SOURCE RECORDS START
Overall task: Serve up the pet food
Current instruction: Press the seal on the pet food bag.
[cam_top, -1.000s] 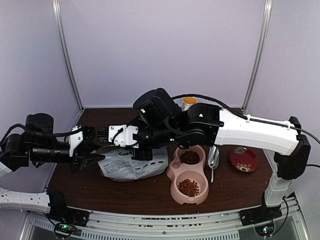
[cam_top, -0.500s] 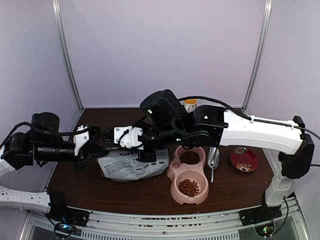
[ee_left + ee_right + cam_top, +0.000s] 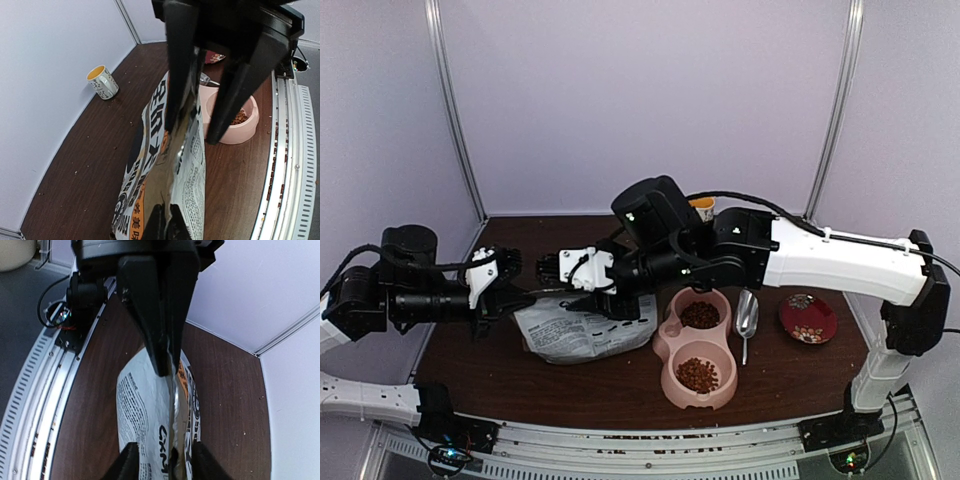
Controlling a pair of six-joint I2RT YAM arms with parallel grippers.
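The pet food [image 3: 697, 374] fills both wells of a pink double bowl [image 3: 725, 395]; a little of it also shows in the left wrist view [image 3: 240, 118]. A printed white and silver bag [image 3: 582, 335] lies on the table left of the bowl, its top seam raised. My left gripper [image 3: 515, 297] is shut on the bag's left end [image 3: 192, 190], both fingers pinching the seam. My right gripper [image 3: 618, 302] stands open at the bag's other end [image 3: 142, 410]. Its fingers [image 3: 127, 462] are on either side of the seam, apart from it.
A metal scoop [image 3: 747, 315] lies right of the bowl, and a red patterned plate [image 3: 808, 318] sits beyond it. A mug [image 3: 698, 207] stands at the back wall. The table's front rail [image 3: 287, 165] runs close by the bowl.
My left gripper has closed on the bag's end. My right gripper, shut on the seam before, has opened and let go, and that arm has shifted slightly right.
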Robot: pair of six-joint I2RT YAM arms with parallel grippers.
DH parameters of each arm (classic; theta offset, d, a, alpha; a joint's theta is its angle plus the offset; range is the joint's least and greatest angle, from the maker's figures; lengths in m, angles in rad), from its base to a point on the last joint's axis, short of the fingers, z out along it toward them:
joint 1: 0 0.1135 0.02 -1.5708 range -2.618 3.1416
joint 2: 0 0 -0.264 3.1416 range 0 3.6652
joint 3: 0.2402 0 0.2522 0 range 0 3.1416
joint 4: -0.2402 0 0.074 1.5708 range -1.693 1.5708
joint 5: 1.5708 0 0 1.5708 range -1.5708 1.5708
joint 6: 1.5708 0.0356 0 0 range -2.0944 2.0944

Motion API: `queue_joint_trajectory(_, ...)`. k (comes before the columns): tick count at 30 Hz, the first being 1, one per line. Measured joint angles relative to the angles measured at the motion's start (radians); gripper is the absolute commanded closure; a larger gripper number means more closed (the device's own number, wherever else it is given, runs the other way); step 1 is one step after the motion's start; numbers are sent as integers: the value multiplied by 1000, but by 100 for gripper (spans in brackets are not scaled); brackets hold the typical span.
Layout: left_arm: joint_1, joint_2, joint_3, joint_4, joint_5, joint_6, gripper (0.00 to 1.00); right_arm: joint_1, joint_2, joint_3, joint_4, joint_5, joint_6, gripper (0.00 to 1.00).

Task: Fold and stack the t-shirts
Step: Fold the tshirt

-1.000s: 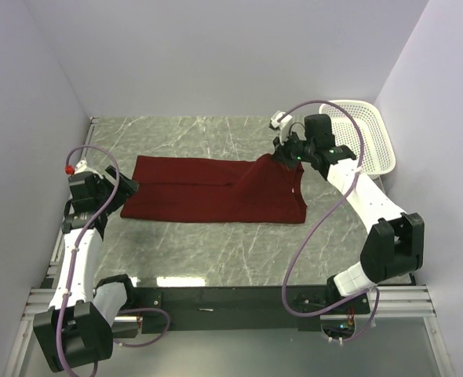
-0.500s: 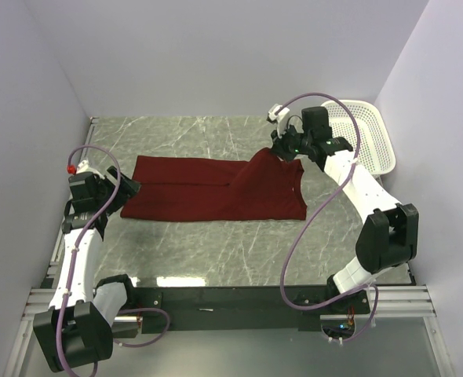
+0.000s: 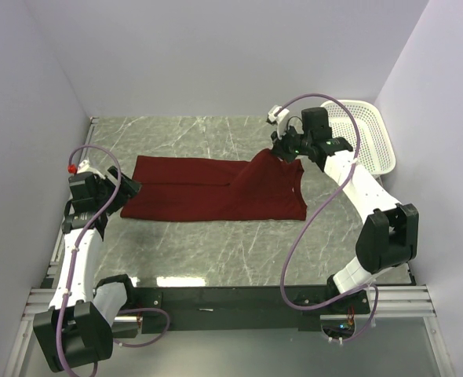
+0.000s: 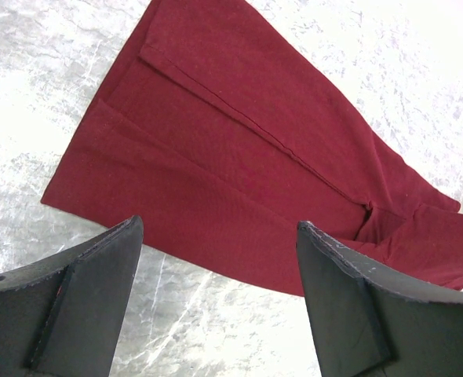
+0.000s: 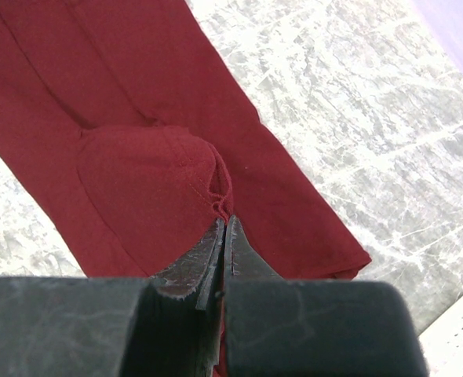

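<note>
One left gripper (image 4: 217, 232) hangs wide open and empty at the left end of the single maroon t-shirt (image 3: 200, 192), which lies flat mid-table. One right gripper (image 5: 222, 224) is pinched tight on a lifted fold, perhaps a sleeve, at the shirt's far right. One white mesh basket (image 3: 369, 141) sits far right on the grey marbled table (image 3: 216, 243), enclosed by pale walls (image 3: 231, 55).

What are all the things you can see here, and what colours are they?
t-shirt: one, dark red, spread on the table, a bit of cloth at its far right end pinched up.
basket: one, white, far right corner of the table.
table: one, grey marble.
cables: two, purple, one looping along each arm.
left gripper: one, black, open, by the t-shirt's left end.
right gripper: one, black, shut on the t-shirt.
</note>
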Motion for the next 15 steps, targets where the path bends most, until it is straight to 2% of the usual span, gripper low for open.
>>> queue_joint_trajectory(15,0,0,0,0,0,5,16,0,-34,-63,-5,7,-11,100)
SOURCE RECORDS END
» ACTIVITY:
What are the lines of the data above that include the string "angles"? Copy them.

» RESULT OF THIS TASK:
DH parameters of each arm (classic; theta offset, d, a, alpha; a joint's theta is its angle plus the offset; range is the joint's least and greatest angle, from the maker's figures; lengths in m, angles in rad), from its base to a point on the last joint's axis, short of the fingers, z out along it toward them:
Motion API: `queue_joint_trajectory(_, ...)`. k (comes before the columns): tick count at 30 Hz, the first being 1, one per line. Measured joint angles relative to the angles measured at the motion's start (radians); gripper is the absolute commanded closure; a larger gripper number means more closed (the device's own number, wherever else it is given, runs the other way); step 1 is one step after the motion's start; numbers are sent as integers: the value multiplied by 1000, but by 100 for gripper (spans in brackets are not scaled); brackets hold the typical span.

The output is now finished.